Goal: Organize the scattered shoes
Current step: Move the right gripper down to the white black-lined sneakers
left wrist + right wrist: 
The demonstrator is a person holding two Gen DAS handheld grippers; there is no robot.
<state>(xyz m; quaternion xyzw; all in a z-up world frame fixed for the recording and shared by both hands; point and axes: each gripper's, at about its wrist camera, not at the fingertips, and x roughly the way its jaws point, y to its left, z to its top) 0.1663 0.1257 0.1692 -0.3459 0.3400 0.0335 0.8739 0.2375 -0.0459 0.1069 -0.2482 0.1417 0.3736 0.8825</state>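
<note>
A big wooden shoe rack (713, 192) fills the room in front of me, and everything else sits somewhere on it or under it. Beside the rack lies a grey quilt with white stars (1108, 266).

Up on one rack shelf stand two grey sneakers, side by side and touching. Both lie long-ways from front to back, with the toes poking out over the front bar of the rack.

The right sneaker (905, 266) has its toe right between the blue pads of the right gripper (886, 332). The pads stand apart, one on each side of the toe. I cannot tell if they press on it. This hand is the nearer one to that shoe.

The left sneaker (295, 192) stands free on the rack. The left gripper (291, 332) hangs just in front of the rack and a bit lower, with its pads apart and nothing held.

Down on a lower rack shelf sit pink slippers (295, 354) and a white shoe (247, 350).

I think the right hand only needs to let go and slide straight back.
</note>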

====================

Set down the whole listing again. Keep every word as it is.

• OUTPUT
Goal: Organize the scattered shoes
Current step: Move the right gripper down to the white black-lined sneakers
left wrist + right wrist: 
The demonstrator is a person holding two Gen DAS handheld grippers; there is no robot.
<state>(xyz m; quaternion xyzw; all in a z-up world frame fixed for the recording and shared by both hands; point and axes: each gripper's, at about its wrist camera, not at the fingertips, and x roughly the way its jaws point, y to its left, z to its top) 0.1663 0.1257 0.1692 -0.3459 0.3400 0.0335 0.8739 0.2375 -0.0459 0.1069 -0.2482 0.1417 0.3736 0.8825</state>
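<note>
A big wooden shoe rack (713, 192) fills the room in front of me, and everything else sits somewhere on it or under it. Beside the rack lies a grey quilt with white stars (1108, 266).

Up on one rack shelf stand two grey sneakers, side by side and touching. Both lie long-ways from front to back, with the toes poking out over the front bar of the rack.

The right sneaker (905, 266) has its toe right between the blue pads of the right gripper (886, 332). The pads stand apart, one on each side of the toe. I cannot tell if they press on it. This hand is the nearer one to that shoe.

The left sneaker (295, 192) stands free on the rack. The left gripper (291, 332) hangs just in front of the rack and a bit lower, with its pads apart and nothing held.

Down on a lower rack shelf sit pink slippers (295, 354) and a white shoe (247, 350).

I think the right hand only needs to let go and slide straight back.
</note>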

The requested output has been produced.